Start of SOURCE DATA

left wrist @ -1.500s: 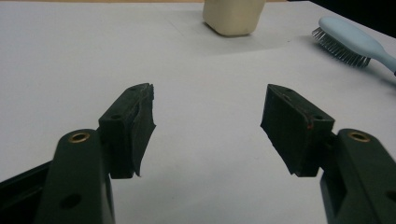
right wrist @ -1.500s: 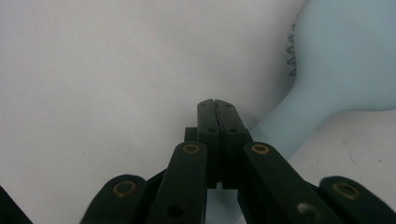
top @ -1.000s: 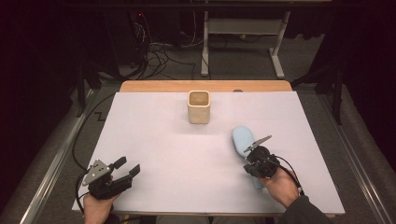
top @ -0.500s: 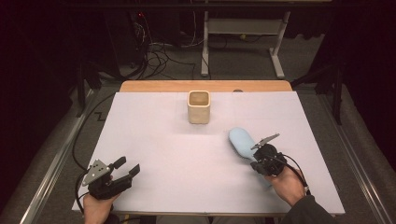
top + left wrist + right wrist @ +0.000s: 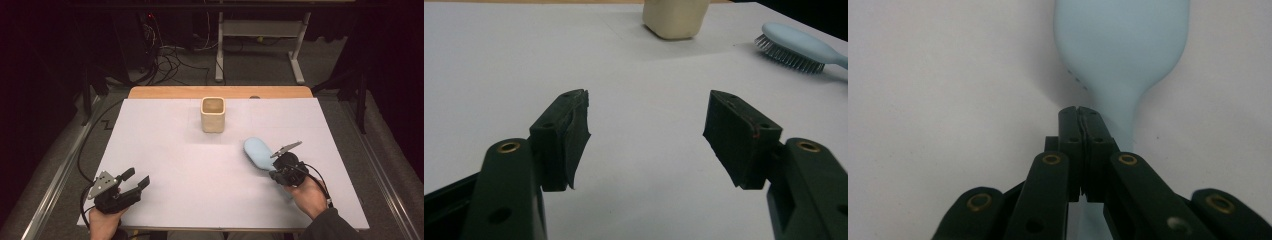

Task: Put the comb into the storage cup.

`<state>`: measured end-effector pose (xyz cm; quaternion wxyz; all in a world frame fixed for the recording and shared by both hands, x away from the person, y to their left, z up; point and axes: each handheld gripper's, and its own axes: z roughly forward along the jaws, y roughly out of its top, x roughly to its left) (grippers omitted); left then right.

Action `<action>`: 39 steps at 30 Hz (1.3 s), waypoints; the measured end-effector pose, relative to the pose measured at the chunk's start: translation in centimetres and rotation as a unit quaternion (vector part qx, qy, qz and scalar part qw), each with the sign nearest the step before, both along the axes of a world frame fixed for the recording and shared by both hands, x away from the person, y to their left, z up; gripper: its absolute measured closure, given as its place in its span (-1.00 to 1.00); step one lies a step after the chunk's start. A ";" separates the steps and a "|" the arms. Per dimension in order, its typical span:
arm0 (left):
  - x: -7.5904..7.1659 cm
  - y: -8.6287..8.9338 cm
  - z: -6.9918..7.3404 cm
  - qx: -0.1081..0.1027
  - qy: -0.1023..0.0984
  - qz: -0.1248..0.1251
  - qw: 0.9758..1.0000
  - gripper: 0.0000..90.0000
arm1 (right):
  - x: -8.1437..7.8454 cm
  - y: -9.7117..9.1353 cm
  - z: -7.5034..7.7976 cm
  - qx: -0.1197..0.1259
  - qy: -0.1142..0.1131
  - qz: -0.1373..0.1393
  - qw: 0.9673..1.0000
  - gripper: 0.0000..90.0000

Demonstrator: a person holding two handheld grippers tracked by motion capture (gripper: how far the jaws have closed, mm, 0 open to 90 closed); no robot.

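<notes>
The right gripper [image 5: 278, 166], held low over the table's [image 5: 165, 145] right side, has its jaws pressed together above the handle of a light blue brush [image 5: 257, 152], gripping nothing. The brush lies bristles down just ahead of it. The left gripper [image 5: 134, 181] rests at the near left corner, jaws apart and empty, with a beige cup [image 5: 213, 114] standing well beyond at the centre back.

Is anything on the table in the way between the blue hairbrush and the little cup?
Nothing visible is. The blue hairbrush lies bristles down by the right gripper, whose jaws are shut above its handle. Between it and the beige cup there is only bare white table.
</notes>
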<state>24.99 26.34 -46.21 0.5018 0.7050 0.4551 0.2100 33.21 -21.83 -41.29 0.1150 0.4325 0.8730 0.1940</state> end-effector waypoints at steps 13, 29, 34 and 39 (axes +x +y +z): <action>0.0 0.0 0.0 -0.001 0.000 0.001 1.000 -0.23 | 0.8 -0.3 0.5 -0.002 -0.011 -0.021 1.000 0.61; 0.0 0.0 0.0 -0.001 0.001 0.000 1.000 -0.23 | 2.3 0.2 -1.7 -0.033 0.017 -0.030 0.999 0.31; 0.1 0.1 0.0 -0.001 0.000 0.000 1.000 -0.23 | 2.7 0.6 -2.4 -0.036 0.026 -0.029 0.999 0.31; 0.0 0.0 0.0 -0.001 0.000 0.000 1.000 -0.23 | 2.9 0.6 -2.4 -0.034 0.029 -0.033 0.998 0.39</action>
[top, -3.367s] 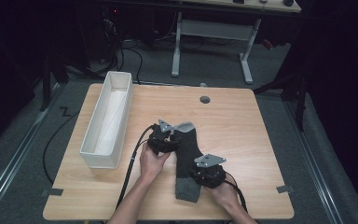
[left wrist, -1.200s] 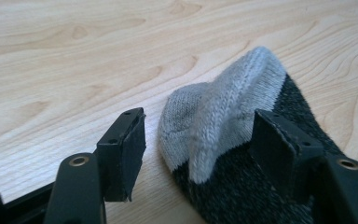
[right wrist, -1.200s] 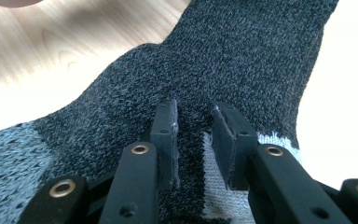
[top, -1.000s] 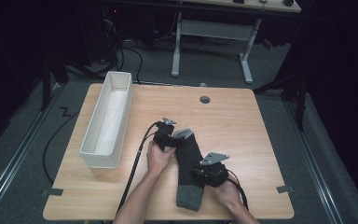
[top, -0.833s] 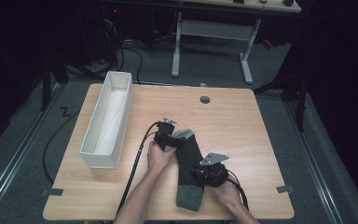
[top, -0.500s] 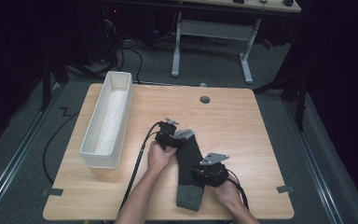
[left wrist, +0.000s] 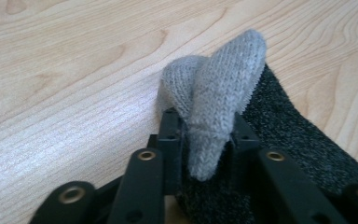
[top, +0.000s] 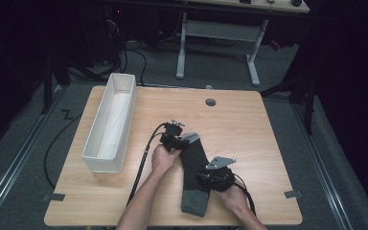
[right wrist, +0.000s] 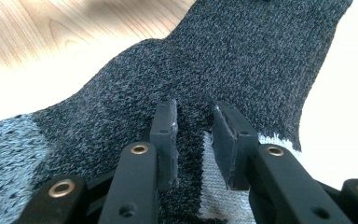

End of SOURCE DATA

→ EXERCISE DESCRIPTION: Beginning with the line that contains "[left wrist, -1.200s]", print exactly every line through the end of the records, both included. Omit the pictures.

→ EXERCISE RESULT:
[left wrist, -1.200s] 
[right wrist, -1.200s] 
[top, -1.000s] 
[top, -0.833s] 
[top, -0.500s] 
[left wrist, +0.000s] 
[top, +0.000s] 
[right wrist, +0.000s] 

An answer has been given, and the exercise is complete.